Print the listing below only from the line that has "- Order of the" through the line that has "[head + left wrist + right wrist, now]", exactly, and drop any picture.

== SOURCE INFORMATION ==
● ● ● ● ● ● ●

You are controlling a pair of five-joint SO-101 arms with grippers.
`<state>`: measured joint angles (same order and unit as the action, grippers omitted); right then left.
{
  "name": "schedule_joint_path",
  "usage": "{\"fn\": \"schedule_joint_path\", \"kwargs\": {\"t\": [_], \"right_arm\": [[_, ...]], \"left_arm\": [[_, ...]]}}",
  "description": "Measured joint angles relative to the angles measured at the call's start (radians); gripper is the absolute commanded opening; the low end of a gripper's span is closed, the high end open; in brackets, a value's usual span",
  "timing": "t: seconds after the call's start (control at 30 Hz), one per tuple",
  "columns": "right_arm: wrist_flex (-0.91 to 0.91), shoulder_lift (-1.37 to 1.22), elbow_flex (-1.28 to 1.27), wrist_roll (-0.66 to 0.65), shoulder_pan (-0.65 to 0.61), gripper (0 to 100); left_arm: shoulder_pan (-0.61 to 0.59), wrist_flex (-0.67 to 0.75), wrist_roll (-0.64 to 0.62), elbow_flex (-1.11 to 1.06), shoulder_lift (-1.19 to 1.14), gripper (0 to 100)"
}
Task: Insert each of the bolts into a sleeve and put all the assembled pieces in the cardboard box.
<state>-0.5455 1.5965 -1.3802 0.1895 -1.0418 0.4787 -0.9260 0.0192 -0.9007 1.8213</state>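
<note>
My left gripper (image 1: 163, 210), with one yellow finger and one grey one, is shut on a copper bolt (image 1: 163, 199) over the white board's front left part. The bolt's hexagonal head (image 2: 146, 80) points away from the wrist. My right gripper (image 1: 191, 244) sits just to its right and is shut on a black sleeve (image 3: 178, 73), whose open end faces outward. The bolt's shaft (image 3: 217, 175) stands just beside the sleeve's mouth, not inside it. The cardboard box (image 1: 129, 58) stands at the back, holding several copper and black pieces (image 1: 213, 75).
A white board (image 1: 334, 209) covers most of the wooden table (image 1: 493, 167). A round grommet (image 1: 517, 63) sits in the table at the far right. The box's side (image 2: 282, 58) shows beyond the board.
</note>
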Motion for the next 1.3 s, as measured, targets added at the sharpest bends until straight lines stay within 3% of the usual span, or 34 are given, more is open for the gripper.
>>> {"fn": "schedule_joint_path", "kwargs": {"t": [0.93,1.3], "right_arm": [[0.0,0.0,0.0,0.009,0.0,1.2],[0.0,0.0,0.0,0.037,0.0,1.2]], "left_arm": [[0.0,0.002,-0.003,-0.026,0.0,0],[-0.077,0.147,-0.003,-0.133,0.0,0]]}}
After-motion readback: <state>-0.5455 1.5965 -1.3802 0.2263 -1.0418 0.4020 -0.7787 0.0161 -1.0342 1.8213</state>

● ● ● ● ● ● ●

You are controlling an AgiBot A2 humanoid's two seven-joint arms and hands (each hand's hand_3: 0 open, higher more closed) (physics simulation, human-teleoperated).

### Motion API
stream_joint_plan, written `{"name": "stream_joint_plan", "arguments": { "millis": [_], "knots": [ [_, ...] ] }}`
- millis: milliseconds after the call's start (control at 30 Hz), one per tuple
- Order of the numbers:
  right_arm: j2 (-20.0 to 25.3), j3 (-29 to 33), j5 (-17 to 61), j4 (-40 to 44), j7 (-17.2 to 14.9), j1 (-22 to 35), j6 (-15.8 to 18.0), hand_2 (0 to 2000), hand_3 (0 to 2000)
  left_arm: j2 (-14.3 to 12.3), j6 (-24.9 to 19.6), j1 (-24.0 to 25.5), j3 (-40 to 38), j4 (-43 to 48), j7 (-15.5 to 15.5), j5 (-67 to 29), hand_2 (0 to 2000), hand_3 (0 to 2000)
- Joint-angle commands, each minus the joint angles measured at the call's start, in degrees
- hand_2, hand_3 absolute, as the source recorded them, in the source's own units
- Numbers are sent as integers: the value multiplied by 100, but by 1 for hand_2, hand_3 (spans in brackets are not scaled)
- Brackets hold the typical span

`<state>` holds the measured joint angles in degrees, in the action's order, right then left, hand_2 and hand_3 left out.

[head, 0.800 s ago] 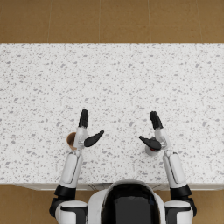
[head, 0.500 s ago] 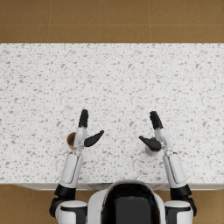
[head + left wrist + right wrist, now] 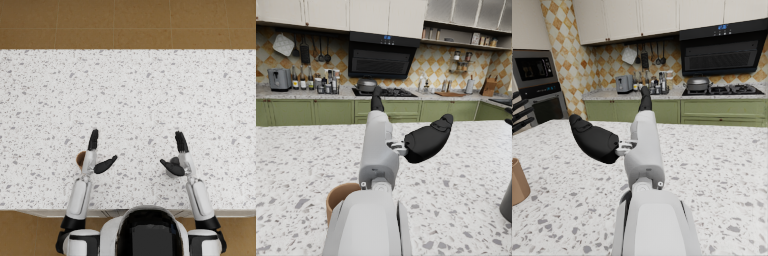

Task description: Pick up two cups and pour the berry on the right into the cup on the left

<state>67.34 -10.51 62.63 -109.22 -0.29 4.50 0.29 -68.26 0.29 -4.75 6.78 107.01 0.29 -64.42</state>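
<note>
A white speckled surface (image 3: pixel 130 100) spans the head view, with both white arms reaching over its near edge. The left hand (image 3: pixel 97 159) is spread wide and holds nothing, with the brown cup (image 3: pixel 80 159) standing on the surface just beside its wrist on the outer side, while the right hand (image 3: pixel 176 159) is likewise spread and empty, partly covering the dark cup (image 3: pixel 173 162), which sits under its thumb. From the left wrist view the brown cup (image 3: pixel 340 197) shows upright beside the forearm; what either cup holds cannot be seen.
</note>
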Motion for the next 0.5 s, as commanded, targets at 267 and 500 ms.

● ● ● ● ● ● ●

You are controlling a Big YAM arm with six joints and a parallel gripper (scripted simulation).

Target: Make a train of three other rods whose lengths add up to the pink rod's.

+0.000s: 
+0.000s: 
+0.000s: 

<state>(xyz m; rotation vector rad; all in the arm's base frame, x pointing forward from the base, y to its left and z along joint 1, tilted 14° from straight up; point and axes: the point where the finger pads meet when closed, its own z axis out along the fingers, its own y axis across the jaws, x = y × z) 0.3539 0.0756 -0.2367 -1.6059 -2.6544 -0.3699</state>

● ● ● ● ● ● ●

== WRITTEN REPLY ==
- Order of the numbers:
  right_arm: j2 (-20.0 to 25.3), j3 (-29 to 33), j5 (-17 to 61), j4 (-40 to 44), j7 (-17.2 to 14.9), j1 (-22 to 35), j6 (-15.8 to 18.0), hand_2 (0 to 2000), hand_3 (0 to 2000)
  left_arm: j2 (-14.3 to 12.3), j6 (-24.9 to 19.6), j1 (-24.0 to 25.5), j3 (-40 to 38), j4 (-43 to 48), j7 (-15.5 to 15.5), j5 (-67 to 29), hand_2 (0 to 2000), hand_3 (0 to 2000)
- Joint-angle commands, each minus the joint angles measured at the call's start, in degrees
- hand_2, hand_3 absolute, as the source recorded them, in the source's own units
- Numbers are sent as integers: the value multiplied by 100, but by 1 for hand_2, hand_3 (spans in brackets are not scaled)
- Brackets hold the typical span

`<state>` holds the measured joint angles in degrees, in the action's order, right then left, hand_2 and hand_3 left out.

[head, 0.800 s ago] 
[head, 0.500 s ago] 
[head + left wrist + right wrist, now] 

The exercise is complete as it stands.